Escutando seu nome, Mirei Shinohara grunhiu e se mexeu freneticamente para esconder o celular. No assento ao lado dela, Kengo Natsume estava reprimindo um sorriso, mas também ‘tava mexendo em seu celular.

— E não vá achando que não vi, Natsume. Se a Shinohara não responder, você quem virá, entendidooo?

Nossa professora, Srta. Kanami Okazaki — embora todos nós a chamássemos de Srta. Oka — também notou as mãos de Natsume, o que resultou em algumas gargalhadas ao redor da sala de aula.

O rosto dele ficou vermelho, e fez uma carranca enquanto a turma ria dele. A pessoa que mais ria era o seu amigo mais próximo, Issei Sakurazaki, que chegou até a se virar em seu assento na fileira da frente, apenas para apontar e rir do colega.

— Ei, eeei. Classe, claaasseeee! Se acalmem! Sua resposta, Shinohara?

No fim, nem Shinohara nem Natsume foram capazes de responder, e outra onda de risadinhas se espalhou entre nós.

O clima da sala continuou relaxado enquanto a Srta. Oka começava a ler em voz alta. Para mim, sua voz também poderia ser uma canção de ninar, porém eu sabia que se não fizesse nada, adormeceria em um instante, então procurei pelo meu livro.

Quase todos os estudantes tinham seus olhos em seus livros; muito provavelmente, eles perceberam que, se relaxassem, acabariam como Shinohara e Natsume.

Srta. Oka era normalmente muito gentil e amigável, mas tornava-se impiedosa caso pegasse alguém matando aula ou não prestando atenção.

Enquanto isso, meus olhos pararam em uma estudante em particular.

O que atraiu minha atenção foi a garota sentada à minha frente e à esquerda. Nós a chamávamos de Rihoko, mas esse não era seu nome verdadeiro — isso era uma abreviação para “Real Horror, com o “ko” no fim para torná-lo um nome de garota. Ela era superassustadora, só pele e ossos, com um rosto pálido e permanentemente rabugento.

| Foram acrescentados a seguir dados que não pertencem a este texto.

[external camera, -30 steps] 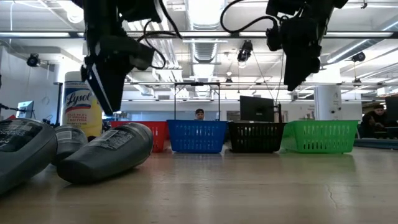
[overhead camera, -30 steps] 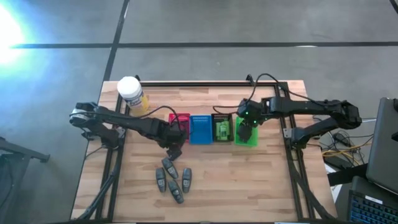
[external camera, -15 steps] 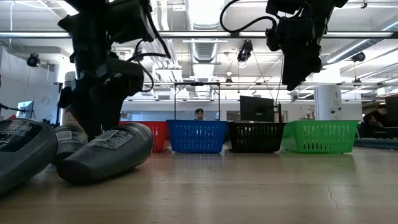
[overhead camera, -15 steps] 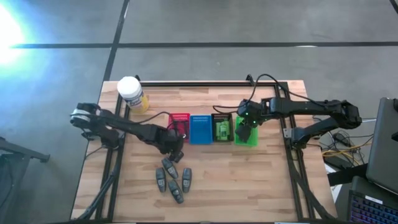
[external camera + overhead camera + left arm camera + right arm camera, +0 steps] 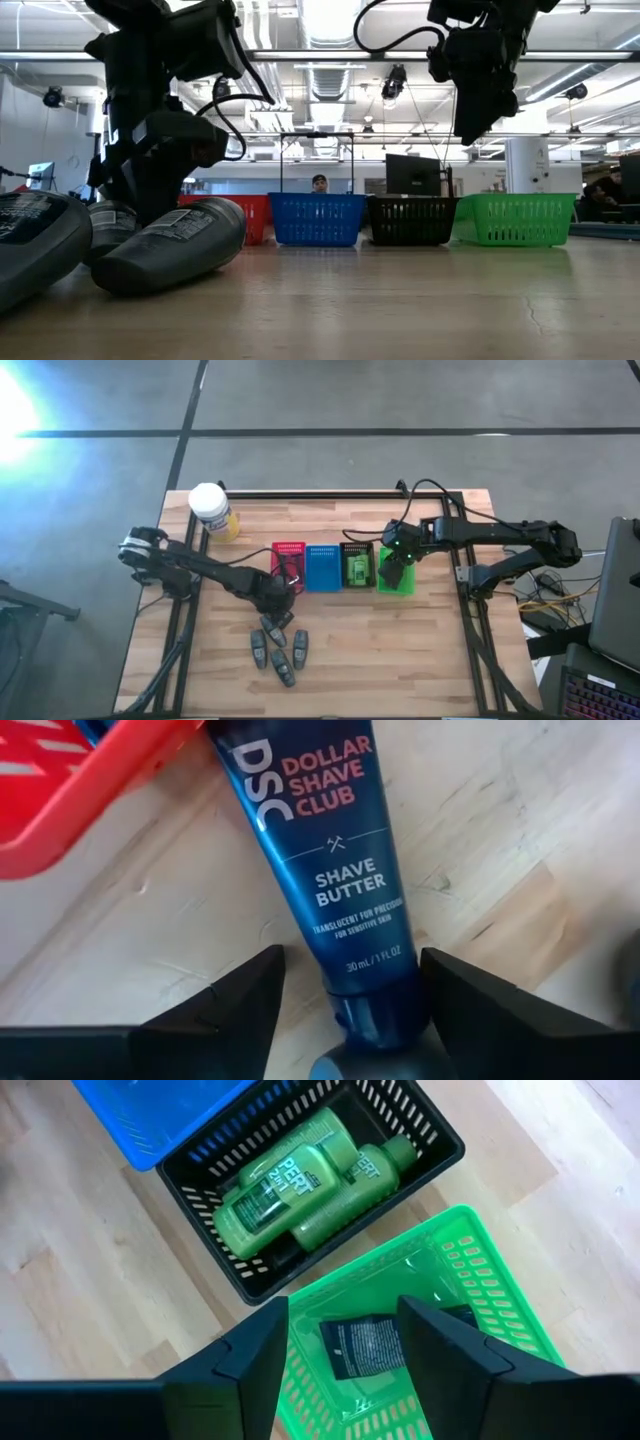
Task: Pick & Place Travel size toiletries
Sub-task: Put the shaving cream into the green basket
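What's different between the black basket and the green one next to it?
The black basket holds two bright green bottles lying side by side; the green basket holds a clear packet with a dark label. The right claw hovers open over the green basket, not the black one. Both are slotted plastic baskets, side by side in one row on the wooden table.

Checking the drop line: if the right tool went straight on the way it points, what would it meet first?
Probably the green basket: the right tool points into it, with a clear packet bearing a dark label on its floor. How far down is unclear.
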You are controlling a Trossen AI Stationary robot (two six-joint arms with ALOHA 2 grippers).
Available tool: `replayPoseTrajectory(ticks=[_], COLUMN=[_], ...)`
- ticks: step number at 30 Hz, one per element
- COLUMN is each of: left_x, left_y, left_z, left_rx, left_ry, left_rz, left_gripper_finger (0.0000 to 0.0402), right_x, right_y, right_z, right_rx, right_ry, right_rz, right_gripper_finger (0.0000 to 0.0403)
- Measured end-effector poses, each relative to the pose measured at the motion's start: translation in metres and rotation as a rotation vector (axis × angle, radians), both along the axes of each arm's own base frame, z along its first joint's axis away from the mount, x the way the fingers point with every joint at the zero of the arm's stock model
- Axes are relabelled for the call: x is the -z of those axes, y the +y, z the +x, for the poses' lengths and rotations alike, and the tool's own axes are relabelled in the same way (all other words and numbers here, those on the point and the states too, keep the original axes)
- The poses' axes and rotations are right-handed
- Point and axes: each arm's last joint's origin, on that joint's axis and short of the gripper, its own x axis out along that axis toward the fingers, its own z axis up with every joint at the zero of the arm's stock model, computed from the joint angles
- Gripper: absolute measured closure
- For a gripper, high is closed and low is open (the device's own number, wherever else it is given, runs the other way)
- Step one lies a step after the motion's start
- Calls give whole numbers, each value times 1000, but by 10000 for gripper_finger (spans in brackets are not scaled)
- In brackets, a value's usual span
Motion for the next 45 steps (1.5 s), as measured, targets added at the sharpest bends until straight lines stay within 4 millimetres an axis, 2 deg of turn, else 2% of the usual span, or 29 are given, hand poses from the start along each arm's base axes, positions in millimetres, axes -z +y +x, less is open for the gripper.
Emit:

Não sou de falar mal dos outros, mas algo nela me incomodava.

Como se para menosprezar a minha valente batalha contra a sonolência, ela estava descaradamente cochilando em sua mesa. Desconfortável, tirei meu olhar de Rihoko.

E então eu vi — a rachadura. 

Não acho que alguém tenha notado.

No meio da sala de aula, acima de nossas cabeças, no que normalmente seria um espaço vazio, havia uma fenda no ar — eu não sei se há outra forma de me referir a algo como aquilo. Não apenas isso, mas ela estava se expandindo a cada segundo. O rasgo parecia que iria estourar a qualquer momento.

Apesar de a estar encarando, eu estava tão aturdido que não havia nada que pudesse ser feito; mesmo se eu fosse capaz de agir, isso provavelmente não teria mudado o que aconteceu…

A rachadura se abriu ainda mais. No mesmo momento, eu senti uma dor intensa e terrível.

E então, eu... Não, nós... morremos.


Notas:

1 – Adaptamos o nome que estava no inglês que era "Baldie", porque o personagem do rapaz é um monge careca, obviamente. Como eles chamam ele de "carequinha" (tradução literal), foi preferível colocar PoucaTelha, já que pode ser um nick no jogo ou um apelido carinho deles.

2Skanda, também conhecido como Wei Tuo, é um Bodisatva (ser iluminado) Maaiana (ramo do budismo) considerado como um devoto guardião dos monastérios budistas que protegem os ensinamentos do Budismo. De acordo com as lendas, Skanda era filho de um rei virtuoso que tinha completa fé nos ensinamentos de Buda. Quando Buda entrou no nirvana, Skanda foi instruído a proteger o Dharma (um dos principais ensinamentos do budismo). No folclore japonês, Skanda é famoso por perseguir demônios velozes e recuperar relíquias sagradas, assim, sua velocidade notável passou a ser sua caractertística mais conhecida.

3Grinding, em jogos eletrônicos, é um termo que se refere a execução de tarefas repetitivas para se obter alguma vantagem usando a mesma estratégia. Costumam ser comuns em jogos de RPG onde a atividade pode ser necessária para se desbloquear habilidades ou itens.